Cette évolution répond à une difficulté partagée par de nombreuses démocraties. Une population peut élire ses représentants tout en ayant le sentiment de ne pas être entendue. La participation n’a donc de sens que si elle produit des effets visibles, si elle ouvre des espaces d’expression accessibles et si les institutions rendent compte de l’usage des contributions reçues.
Le test de l’indépendance
C’est ici que la CNDPC devra prouver sa crédibilité. Son rôle ne pourra pas se limiter à accompagner le discours des institutions. Elle devra être capable d’écouter les citoyens, y compris lorsque leurs attentes dérangent, critiquent ou contestent l’action publique.

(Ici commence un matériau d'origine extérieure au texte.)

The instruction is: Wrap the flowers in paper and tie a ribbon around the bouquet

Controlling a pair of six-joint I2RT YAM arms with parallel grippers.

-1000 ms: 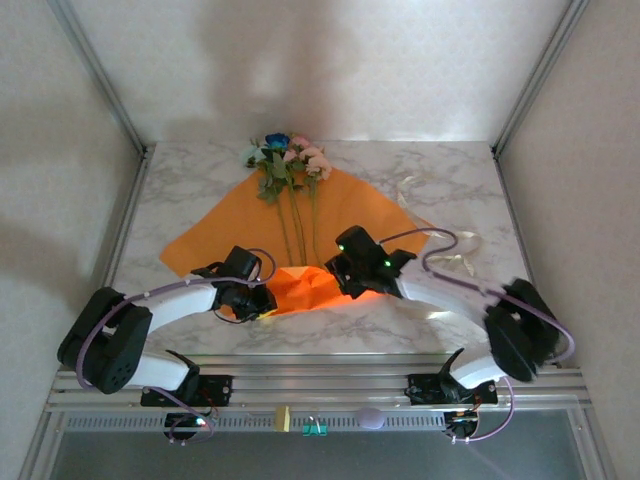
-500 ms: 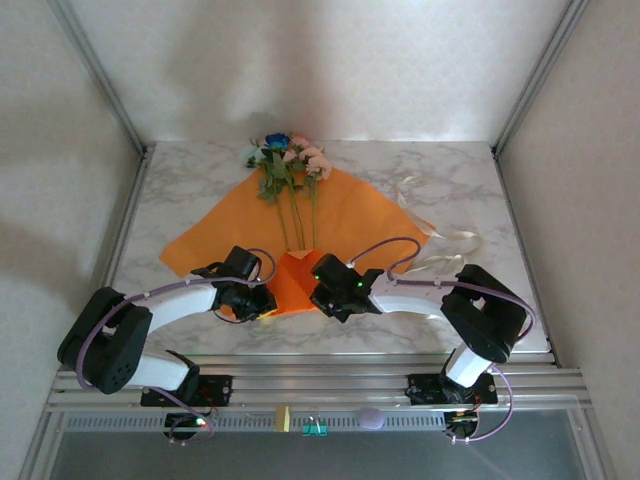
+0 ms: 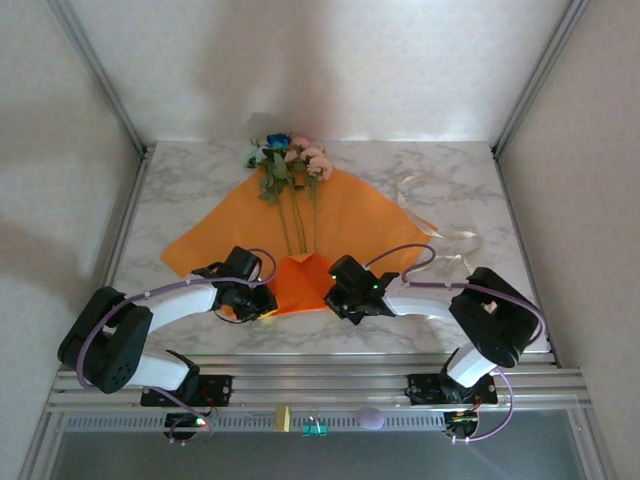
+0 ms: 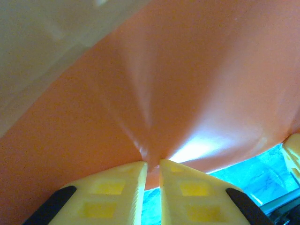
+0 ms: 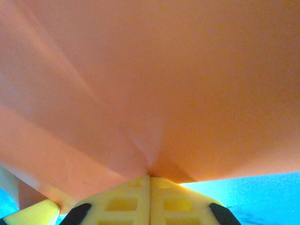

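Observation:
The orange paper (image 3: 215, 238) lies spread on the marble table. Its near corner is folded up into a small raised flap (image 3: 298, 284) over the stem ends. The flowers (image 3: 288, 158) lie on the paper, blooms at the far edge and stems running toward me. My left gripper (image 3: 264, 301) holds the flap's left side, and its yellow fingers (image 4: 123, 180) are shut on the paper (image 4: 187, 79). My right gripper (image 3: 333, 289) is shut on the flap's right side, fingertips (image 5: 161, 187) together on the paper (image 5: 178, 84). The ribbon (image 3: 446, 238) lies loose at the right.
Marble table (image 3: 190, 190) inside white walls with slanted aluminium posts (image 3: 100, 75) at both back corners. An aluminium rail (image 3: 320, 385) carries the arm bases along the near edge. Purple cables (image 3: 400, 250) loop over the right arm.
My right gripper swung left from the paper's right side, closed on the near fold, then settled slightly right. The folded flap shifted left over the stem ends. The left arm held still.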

Cette exigence est d’autant plus forte que la Commission a déjà été appelée à se positionner sur des sujets sensibles. En août 2026, son président avait notamment plaidé pour un durcissement de la réponse aux dérives constatées sur les réseaux sociaux, relançant le débat sur la frontière entre protection des institutions, ordre public et liberté d’expression.

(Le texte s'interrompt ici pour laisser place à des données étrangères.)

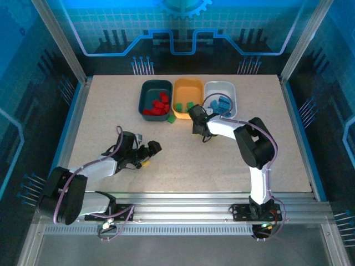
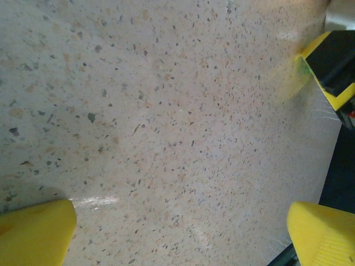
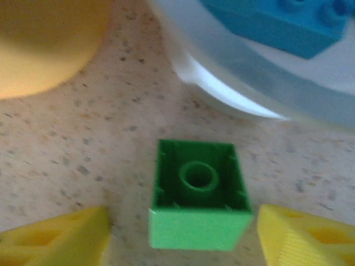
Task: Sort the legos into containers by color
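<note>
Top view high, facing down; wrist views close above table (image 1: 183,166)

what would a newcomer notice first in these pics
Three trays sit in a row at the far side of the table: a dark teal tray of red bricks, an orange tray with green bricks, a white tray with blue bricks. In the right wrist view a loose green brick lies hollow side up on the table between the open yellow fingers of the right gripper.

At upper centre of the top view you see the left tray (image 1: 145,88), middle tray (image 1: 190,87) and right tray (image 1: 218,88) side by side, with bricks (image 1: 157,105) inside each. In the right wrist view, a loose brick (image 3: 199,194) lies on the table (image 3: 55,155) at lower centre, below two tray rims.
</note>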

Cette séquence rappelle une évidence démocratique. La participation citoyenne ne peut être crédible que si elle accueille aussi le désaccord. Une institution chargée de rapprocher les citoyens de l’État doit pouvoir être un espace d’écoute, pas seulement un espace de validation.

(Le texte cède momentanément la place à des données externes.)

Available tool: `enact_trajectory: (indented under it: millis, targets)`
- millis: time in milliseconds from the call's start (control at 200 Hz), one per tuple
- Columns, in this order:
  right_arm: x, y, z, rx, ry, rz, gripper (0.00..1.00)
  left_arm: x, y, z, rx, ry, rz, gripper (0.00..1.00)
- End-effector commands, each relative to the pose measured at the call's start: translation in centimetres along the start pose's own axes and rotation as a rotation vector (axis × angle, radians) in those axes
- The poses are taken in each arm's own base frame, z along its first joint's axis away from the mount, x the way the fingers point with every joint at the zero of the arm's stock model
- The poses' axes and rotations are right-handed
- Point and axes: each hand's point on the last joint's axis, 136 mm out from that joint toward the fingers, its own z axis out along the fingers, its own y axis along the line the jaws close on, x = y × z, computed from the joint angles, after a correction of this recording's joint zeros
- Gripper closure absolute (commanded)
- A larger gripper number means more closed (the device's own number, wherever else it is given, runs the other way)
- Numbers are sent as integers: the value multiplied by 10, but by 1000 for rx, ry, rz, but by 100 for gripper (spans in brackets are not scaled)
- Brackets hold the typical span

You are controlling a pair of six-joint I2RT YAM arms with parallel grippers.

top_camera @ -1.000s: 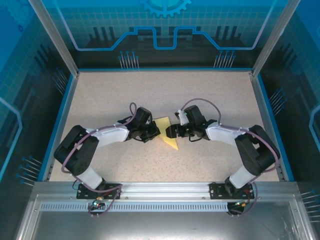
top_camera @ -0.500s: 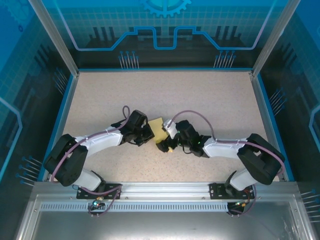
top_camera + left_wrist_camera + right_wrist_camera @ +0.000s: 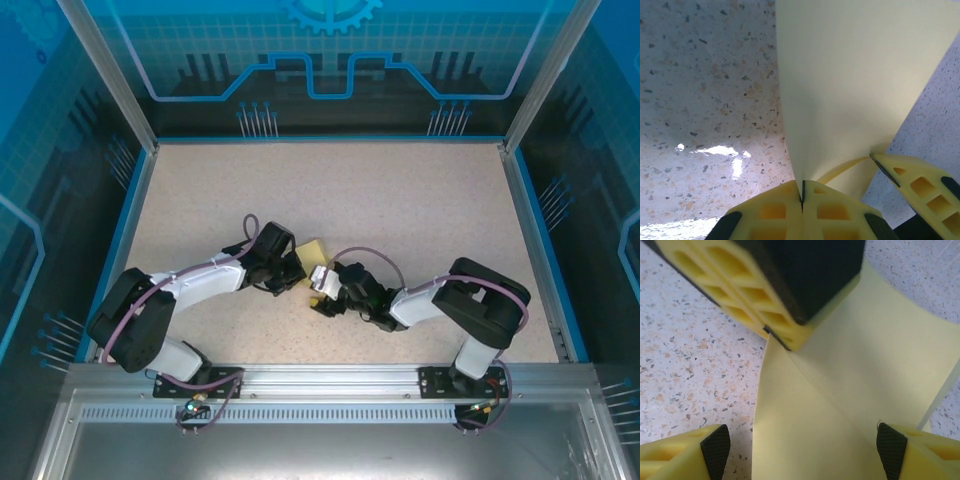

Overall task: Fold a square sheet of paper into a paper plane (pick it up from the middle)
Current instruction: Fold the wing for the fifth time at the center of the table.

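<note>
Pinching the yellow sheet of paper [image 3: 850, 75] at its near edge, your left end effector [image 3: 802, 199] has both fingers pressed flat together, with the paper caught in the seam between them. The sheet fans out ahead of those fingers above the speckled worktop [image 3: 700, 100]. Your right end effector [image 3: 802, 447] stands with its fingers [image 3: 714, 450] wide apart, gripping nothing. The sheet runs through the gap between them, and a straight crease [image 3: 830, 390] crosses the paper diagonally from the left end effector's tips toward the right-hand finger. In the left wrist view, one finger of the right end effector touches the sheet's corner, just to the right of the closed pair. From above you see the two end effectors tip to tip near the middle of the worktop, the right one just beside the left, with a patch of yellow paper showing on the far side of both. Whether the sheet's far edge rests on the worktop, you cannot tell.
</note>
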Motion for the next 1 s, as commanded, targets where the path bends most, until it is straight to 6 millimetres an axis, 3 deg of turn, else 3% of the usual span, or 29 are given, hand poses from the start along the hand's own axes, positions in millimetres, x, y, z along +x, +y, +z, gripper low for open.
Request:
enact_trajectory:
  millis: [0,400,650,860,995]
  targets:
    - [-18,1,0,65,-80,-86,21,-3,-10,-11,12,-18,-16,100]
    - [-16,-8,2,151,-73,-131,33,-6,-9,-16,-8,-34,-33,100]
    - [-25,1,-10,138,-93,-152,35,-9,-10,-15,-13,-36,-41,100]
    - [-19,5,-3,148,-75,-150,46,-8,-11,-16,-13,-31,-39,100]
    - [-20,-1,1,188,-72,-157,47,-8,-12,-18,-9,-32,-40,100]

La nomination de Séraphin Moundounga à la tête de la CNDPC en mai 2026 donne désormais à cette institution un visage et une responsabilité politique. Son défi sera de faire de la Commission un lieu identifié par les Gabonais, compris par eux et surtout utile à leur quotidien.
Une démocratie qui ne doit plus s’arrêter au scrutin
L’ambition portée par Oligui Nguema dépasse donc la simple naissance d’une nouvelle structure. Elle touche à la philosophie même de l’État. Faire du citoyen un acteur de la transformation nationale suppose de créer des mécanismes réguliers de consultation, de favoriser la circulation des idées et de donner une suite identifiable aux contributions de la société.
Le succès de la CNDPC ne se mesurera pas au nombre de réunions organisées ni au volume de textes adoptés. Il se mesurera à sa capacité à réduire la distance entre le pays réel et les institutions.
Le Gabon entre ainsi dans une phase où la démocratie devra être jugée moins sur ses déclarations que sur ses usages. Le citoyen ne doit plus seulement apparaître au moment du scrutin. Il doit pouvoir être entendu avant, pendant et après la décision publique.
C’est à cette condition que la participation citoyenne cessera d’être un nouveau vocabulaire institutionnel pour devenir un véritable pilier de la République. Et c’est probablement là, plus que dans les organigrammes ou les procédures, que se jouera la réussite politique de la CNDPC.